Your 2008: Hirst v. Hughes
(For the third straight year, I've asked a few of my readers and friends to write about their favorite things from this past year. The series continues here with a post by Sarah Douglas, an art journalist who blogs at The Appraisal.)For me, one of the more entertaining moments of 2008 came in early September, when, a few days before artist Damien Hirst was to auction millions of dollars worth of his work at Sotheby's auction house in London, esteemed art critic Robert Hughes went on record vehemently denouncing Hirst's art as nothing more than "tacky commodities." He dismissed Hirst's famous shark in formaldehyde – an icon of early '90s Young British Art that British collector Charles Saatchi sold to American collector Steven Cohen a few years ago for a reported $8 million – as the "world's most overrated marine organism," and added that the piece "is a clever piece of marketing but as a piece of art it is absurd." This wouldn't have been so remarkable – lots of people have denounced Hirst – if Hirst hadn't publicly replied to Hughes' critique. The artist came into the ring swinging. Standing in front of his works at Sotheby's, Hirst called Hughes' take on the shark "Luddite," and added, "I wouldn't expect anything less from Robert Hughes. . . . He probably cried when Queen Victoria died."
In fact, their tiff may have been the liveliest bit of artist-critic sparring since Queen Victoria was alive. In 1878, painter James Abbott McNeill Whistler sued the great English critic John Ruskin for libel after Ruskin wrote of one of Whistler's paintings: "I have seen, and heard, much of Cockney impudence before now; but never expected to hear a coxcomb ask two hundred guineas for flinging a pot of paint in the public's face." Whistler went bankrupt pursuing his case, and although he won in court, he walked away with a single measly farthing in damages. Hirst, on the other hand, went on, a few days after responding to Hughes, to sell his work for some $200 million at Sotheby's.
2 Comments:
Hirst & Hughes -- they're both right.
I have nothing to add to this post beyond some name-dropping. This past year I had the pleasure of spending time with two of the major figures in this battle---Robert Hughes...and the shark.
The shark now takes up residence at The Metropolitan Museum of Art where I work...presently in year one of a three-year loan to the Met. I don't know that it's "art", but it's visually arresting like nothing else I've seen before, so that alone makes it something special.
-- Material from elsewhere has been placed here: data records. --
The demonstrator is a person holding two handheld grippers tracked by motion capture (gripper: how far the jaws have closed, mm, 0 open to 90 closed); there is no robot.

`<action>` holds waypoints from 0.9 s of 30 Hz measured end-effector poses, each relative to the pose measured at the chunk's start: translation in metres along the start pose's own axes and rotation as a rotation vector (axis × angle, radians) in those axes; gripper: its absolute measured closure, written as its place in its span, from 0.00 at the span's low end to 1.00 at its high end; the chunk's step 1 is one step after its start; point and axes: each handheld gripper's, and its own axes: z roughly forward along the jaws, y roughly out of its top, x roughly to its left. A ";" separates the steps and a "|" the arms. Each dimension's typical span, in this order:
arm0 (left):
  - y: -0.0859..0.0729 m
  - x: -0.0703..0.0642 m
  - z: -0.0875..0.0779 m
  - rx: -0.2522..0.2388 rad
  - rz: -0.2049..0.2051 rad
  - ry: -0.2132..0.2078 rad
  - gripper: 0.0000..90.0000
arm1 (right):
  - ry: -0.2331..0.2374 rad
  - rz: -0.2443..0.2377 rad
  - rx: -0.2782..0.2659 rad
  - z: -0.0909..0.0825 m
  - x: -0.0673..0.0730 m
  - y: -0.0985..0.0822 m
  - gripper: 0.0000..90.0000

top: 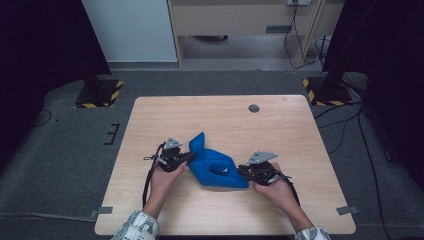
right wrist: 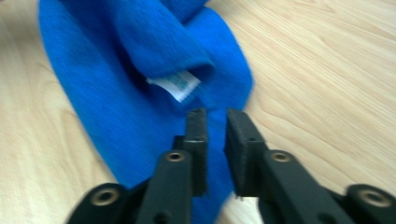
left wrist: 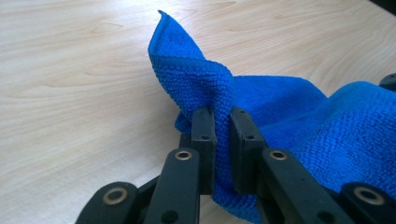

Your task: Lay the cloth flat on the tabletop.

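A crumpled blue cloth (top: 216,167) lies in the middle of the wooden table (top: 225,120), one corner standing up at its left. My left gripper (top: 186,158) is at that raised corner, shut on a fold of the blue cloth (left wrist: 196,79) that bulges above the jaws. My right gripper (top: 241,171) is at the cloth's right edge. Its jaws stand a little apart over the blue cloth (right wrist: 116,93), just short of a white label (right wrist: 175,84), and nothing looks pinched between them. The right gripper (right wrist: 215,116) view is blurred.
A small dark round grommet (top: 254,108) sits near the table's far edge. Two stands with yellow-black striped bases (top: 100,92) (top: 327,91) flank the table's far corners on the grey floor. Bare wood surrounds the cloth.
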 end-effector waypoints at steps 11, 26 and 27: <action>-0.002 -0.006 -0.004 -0.023 0.019 -0.024 0.91 | 0.038 0.005 0.025 0.029 0.011 0.009 0.58; -0.001 -0.009 -0.010 -0.045 0.029 -0.031 0.90 | 0.101 0.057 0.006 0.036 0.004 0.007 1.00; -0.002 -0.008 -0.012 -0.041 0.031 -0.015 0.90 | 0.095 0.055 0.007 0.033 0.003 0.008 1.00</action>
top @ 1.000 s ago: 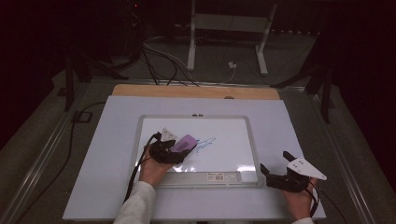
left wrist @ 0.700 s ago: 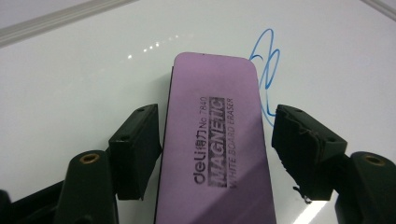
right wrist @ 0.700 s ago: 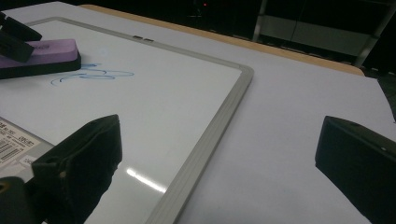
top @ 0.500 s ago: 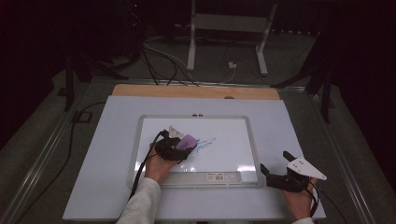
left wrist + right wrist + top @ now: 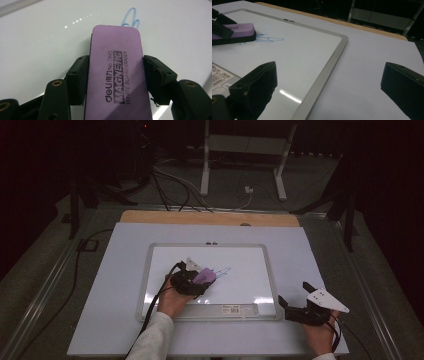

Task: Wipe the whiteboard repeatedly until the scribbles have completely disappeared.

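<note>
Lying flat on the whiteboard (image 5: 250, 270), a purple eraser (image 5: 117, 75) is clamped between the two black jaws of the left gripper (image 5: 116, 75), whose pads press on its long sides; those jaws have just been closing in on it. Black print on its top reads "deli No 7840 MAGNETIC WHITE BOARD ERASER". In the high view the eraser (image 5: 205, 276) sits left of the board's middle, with the left gripper (image 5: 197, 279) and the person's left hand (image 5: 172, 300) behind it toward the near edge. Just past the eraser's far end runs a blue scribble (image 5: 131, 18), a few looped pen strokes on the white surface; from the right gripper view the eraser (image 5: 234, 32) touches the left end of that scribble (image 5: 268, 39). The whiteboard has a grey frame (image 5: 329, 67) with rounded corners and a barcode label (image 5: 239, 309) on its near edge. It lies on a larger white sheet (image 5: 320, 255) covering the table, whose wooden edge (image 5: 210, 218) shows at the far side. The right gripper (image 5: 300, 307) rests on that sheet off the board's near right corner, well apart from the eraser, its jaws standing wide with nothing between them
</note>
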`<state>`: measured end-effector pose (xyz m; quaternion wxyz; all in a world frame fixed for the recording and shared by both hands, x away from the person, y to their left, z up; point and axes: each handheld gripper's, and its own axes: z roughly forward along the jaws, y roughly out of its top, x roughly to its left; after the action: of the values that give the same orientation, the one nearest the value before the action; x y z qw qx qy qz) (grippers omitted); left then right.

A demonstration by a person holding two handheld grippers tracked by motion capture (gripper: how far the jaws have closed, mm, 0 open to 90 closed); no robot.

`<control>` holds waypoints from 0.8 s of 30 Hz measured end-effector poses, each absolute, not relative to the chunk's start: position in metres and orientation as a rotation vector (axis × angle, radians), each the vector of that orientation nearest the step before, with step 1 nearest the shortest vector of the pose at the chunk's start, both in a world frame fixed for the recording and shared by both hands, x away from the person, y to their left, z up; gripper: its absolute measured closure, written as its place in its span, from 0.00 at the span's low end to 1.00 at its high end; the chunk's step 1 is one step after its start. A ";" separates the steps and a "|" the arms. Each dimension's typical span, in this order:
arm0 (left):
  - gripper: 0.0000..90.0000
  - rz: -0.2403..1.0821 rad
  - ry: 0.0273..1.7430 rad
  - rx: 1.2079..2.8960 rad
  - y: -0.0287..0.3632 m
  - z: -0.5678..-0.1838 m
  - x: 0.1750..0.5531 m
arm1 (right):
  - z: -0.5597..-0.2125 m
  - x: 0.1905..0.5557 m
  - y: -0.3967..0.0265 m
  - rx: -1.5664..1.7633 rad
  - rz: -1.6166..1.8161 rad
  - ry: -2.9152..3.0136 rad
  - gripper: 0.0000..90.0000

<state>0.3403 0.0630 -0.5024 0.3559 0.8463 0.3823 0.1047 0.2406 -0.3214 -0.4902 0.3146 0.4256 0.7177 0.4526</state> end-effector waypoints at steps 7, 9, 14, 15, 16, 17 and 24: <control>0.46 0.266 0.976 2.203 0.060 -0.501 0.339 | -0.490 0.241 -0.322 1.123 1.194 1.890 0.01; 0.47 0.282 0.998 2.207 0.062 -0.500 0.341 | -0.490 0.241 -0.322 1.123 1.193 1.890 0.01; 0.47 0.312 1.087 2.177 0.075 -0.500 0.351 | -0.490 0.240 -0.322 1.124 1.194 1.889 0.01; 0.47 0.316 1.103 2.171 0.078 -0.500 0.353 | -0.490 0.240 -0.322 1.125 1.193 1.889 0.01; 0.47 0.320 1.114 2.165 0.081 -0.501 0.355 | -0.490 0.240 -0.322 1.125 1.194 1.889 0.01; 0.47 0.322 1.127 2.160 0.084 -0.501 0.357 | -0.490 0.241 -0.322 1.124 1.194 1.890 0.01; 0.47 0.317 1.117 2.156 0.079 -0.501 0.356 | -0.490 0.241 -0.321 1.123 1.194 1.892 0.01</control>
<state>0.3555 0.0794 -0.5013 0.3395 0.8281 0.4292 0.1217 0.2408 -0.3214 -0.4903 0.3140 0.4260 0.7176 0.4528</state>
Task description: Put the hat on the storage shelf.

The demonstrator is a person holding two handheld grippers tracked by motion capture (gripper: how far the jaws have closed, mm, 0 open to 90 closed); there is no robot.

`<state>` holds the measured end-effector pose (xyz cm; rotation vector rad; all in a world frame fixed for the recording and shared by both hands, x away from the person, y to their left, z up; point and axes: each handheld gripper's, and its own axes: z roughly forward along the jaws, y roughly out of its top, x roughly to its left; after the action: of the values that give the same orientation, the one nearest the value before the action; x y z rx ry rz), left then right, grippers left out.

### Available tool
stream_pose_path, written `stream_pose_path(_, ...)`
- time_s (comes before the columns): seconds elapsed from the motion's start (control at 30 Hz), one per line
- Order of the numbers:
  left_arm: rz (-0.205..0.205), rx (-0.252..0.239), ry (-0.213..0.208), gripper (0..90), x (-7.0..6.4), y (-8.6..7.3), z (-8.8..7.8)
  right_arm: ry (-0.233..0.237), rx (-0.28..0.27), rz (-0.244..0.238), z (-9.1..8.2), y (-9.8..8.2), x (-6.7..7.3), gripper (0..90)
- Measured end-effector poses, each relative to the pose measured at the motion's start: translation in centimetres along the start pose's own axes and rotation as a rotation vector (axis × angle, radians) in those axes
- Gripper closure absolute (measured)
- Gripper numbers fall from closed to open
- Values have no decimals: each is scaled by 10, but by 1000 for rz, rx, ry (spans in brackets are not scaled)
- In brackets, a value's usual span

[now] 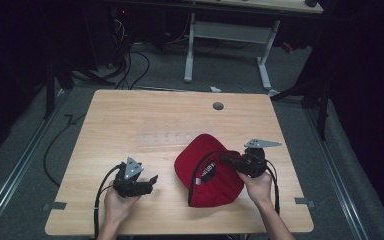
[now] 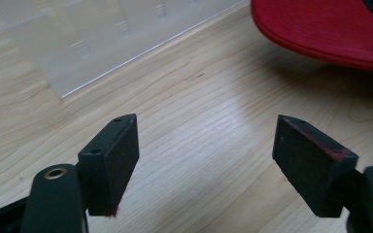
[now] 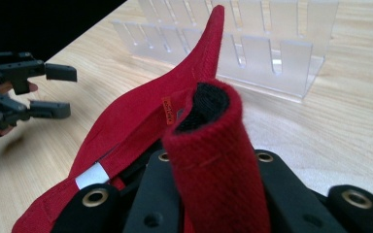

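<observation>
The red cap point(image 1: 207, 172) lies on the tabletop point(image 1: 130, 115) in the lower centre-right of the high view, its open underside turned up. The right tool point(image 1: 228, 160) pinches a fold of the cap's red fabric between its jaws; in the right gripper view that fold point(image 3: 213, 160) rises as a rolled strip from the pressed-together jaws. The right hand point(image 1: 256, 184) comes in from the bottom right, tool pointing left. The left tool point(image 1: 152, 182) sits lower left, just beside the cap without touching it, jaws spread wide over bare wood. A clear plastic rack point(image 3: 252, 43) stands beyond the cap.
</observation>
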<state>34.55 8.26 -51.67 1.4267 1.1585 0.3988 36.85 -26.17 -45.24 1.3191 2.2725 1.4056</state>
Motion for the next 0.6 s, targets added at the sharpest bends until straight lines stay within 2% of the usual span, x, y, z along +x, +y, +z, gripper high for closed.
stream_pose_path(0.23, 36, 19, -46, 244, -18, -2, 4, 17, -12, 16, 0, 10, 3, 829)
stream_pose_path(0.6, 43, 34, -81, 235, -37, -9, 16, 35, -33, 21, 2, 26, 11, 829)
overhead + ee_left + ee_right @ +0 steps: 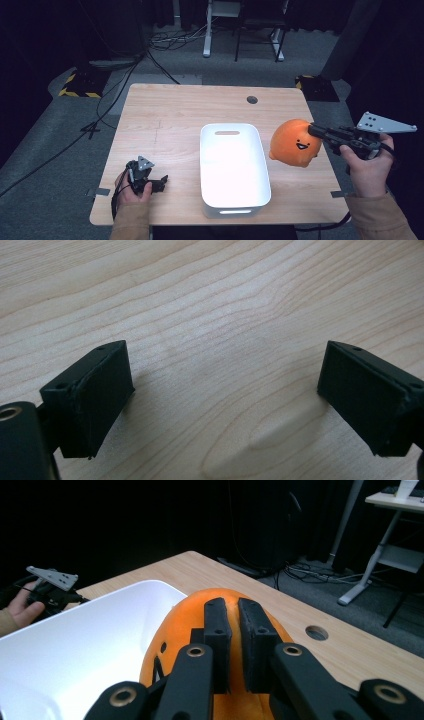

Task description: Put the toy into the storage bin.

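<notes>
On a light wood table (165,115) in a dark room, cables on grey floor beyond, the right gripper (314,131) pinched a fold of the round orange plush (295,143), held just right of the white bin (234,197), face toward the person. The high view showed that face; the right gripper view showed its top. Left gripper (225,390) spread wide, empty, above bare wood.

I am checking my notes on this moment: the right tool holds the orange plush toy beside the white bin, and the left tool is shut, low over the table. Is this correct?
One thing is wrong: the left tool is open, not shut. The left gripper view shows its jaws wide apart over bare table. The rest holds: the right tool pinches the orange plush toy beside the white bin.
</notes>
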A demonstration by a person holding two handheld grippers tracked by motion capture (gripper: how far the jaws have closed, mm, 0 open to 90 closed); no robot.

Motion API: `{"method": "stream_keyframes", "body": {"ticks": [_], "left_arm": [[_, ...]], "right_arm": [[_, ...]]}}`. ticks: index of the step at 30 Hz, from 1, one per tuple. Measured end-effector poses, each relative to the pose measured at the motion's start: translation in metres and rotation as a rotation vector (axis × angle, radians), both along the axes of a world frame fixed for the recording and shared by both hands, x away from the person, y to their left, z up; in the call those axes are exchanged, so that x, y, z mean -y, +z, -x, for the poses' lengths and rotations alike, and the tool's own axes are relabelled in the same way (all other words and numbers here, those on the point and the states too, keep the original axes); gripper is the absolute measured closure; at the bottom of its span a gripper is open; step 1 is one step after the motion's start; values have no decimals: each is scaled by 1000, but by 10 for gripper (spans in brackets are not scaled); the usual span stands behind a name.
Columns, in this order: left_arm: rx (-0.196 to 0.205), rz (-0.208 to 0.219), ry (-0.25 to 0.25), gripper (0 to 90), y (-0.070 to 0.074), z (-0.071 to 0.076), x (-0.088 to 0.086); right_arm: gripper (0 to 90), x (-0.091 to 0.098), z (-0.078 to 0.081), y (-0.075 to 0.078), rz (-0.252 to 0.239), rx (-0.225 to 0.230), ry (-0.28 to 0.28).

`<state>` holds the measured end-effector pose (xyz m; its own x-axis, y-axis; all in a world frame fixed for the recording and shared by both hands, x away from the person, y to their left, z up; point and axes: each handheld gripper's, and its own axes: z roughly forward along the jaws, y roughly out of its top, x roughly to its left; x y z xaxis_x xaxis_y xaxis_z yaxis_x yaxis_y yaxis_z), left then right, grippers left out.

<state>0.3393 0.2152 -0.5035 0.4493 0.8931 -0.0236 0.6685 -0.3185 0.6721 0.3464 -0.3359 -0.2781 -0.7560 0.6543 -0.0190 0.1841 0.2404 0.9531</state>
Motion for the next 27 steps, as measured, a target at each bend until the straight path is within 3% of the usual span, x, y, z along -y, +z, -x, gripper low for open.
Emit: {"method": "stream_keyframes", "body": {"ticks": [15,27], "left_arm": [[0,0,0,78,0,0,0],[0,0,0,78,0,0,0]], "right_arm": [[838,-17,17,24,6,44,58],[838,-45,34,34,-5,58,156]]}}
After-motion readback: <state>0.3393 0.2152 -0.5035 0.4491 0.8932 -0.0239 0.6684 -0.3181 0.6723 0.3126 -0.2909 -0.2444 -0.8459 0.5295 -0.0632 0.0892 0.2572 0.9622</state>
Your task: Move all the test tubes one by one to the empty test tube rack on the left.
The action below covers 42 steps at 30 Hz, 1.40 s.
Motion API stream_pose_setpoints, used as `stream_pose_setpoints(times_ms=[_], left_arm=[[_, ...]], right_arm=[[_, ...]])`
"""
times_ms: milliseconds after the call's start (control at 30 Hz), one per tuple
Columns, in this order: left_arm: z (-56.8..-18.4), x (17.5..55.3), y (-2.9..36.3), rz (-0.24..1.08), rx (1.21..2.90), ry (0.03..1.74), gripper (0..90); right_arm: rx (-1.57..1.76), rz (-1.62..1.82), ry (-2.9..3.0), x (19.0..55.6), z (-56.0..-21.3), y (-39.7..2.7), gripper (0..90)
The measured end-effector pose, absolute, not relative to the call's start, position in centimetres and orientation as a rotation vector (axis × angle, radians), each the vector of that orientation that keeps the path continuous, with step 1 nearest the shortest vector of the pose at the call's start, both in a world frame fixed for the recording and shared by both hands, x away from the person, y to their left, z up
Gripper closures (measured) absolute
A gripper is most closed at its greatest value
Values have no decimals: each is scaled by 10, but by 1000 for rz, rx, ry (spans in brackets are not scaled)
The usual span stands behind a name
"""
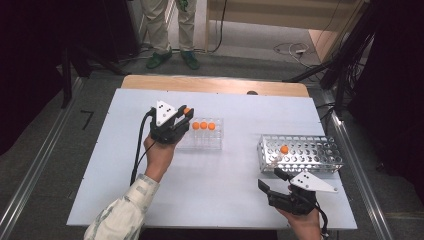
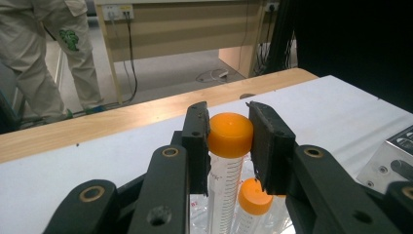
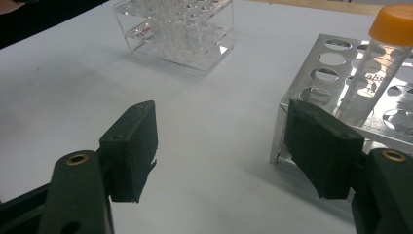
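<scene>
My left gripper [image 1: 185,114] is shut on the orange cap of a clear graduated tube [image 2: 229,135], which stands upright over the left end of a clear plastic rack [image 1: 216,142]. Three more orange-capped tubes [image 1: 203,126] stand in that rack; one cap [image 2: 254,196] shows just below the jaws. To the right is a perforated metal rack [image 1: 310,154] with one orange-capped tube [image 1: 284,149] leaning in it. My right gripper [image 1: 271,179] is open and holds nothing, low over the table in front of the metal rack's [image 3: 311,83] near left corner, close to that tube [image 3: 384,46].
The racks sit on a white board [image 1: 220,190] with a wooden strip [image 1: 215,84] along its far edge. A person's legs [image 1: 170,30] stand beyond the table. Cables lie on the floor at the back right, and dark stands flank both sides.
</scene>
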State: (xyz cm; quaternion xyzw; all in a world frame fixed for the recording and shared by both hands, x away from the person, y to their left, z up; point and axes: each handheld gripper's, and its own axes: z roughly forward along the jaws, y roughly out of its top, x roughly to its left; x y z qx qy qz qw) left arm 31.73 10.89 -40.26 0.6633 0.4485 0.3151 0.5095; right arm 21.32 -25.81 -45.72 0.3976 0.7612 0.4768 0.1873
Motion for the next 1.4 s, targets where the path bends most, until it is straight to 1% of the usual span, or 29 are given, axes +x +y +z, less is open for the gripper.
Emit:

As for Hughes, back in the summer I was tasked with escorting him around the museum one day...specifically to view an exhibition on Poussin. Hughes, largely immobile because of his infamous car accident and a rather unhealthy lifestyle, required a wheelchair to get around. For the next two hours or so I had the pleasure of wheeling him around and talking to him as he masterfully expounded upon Poussin. Luddite or not, it was pretty cool.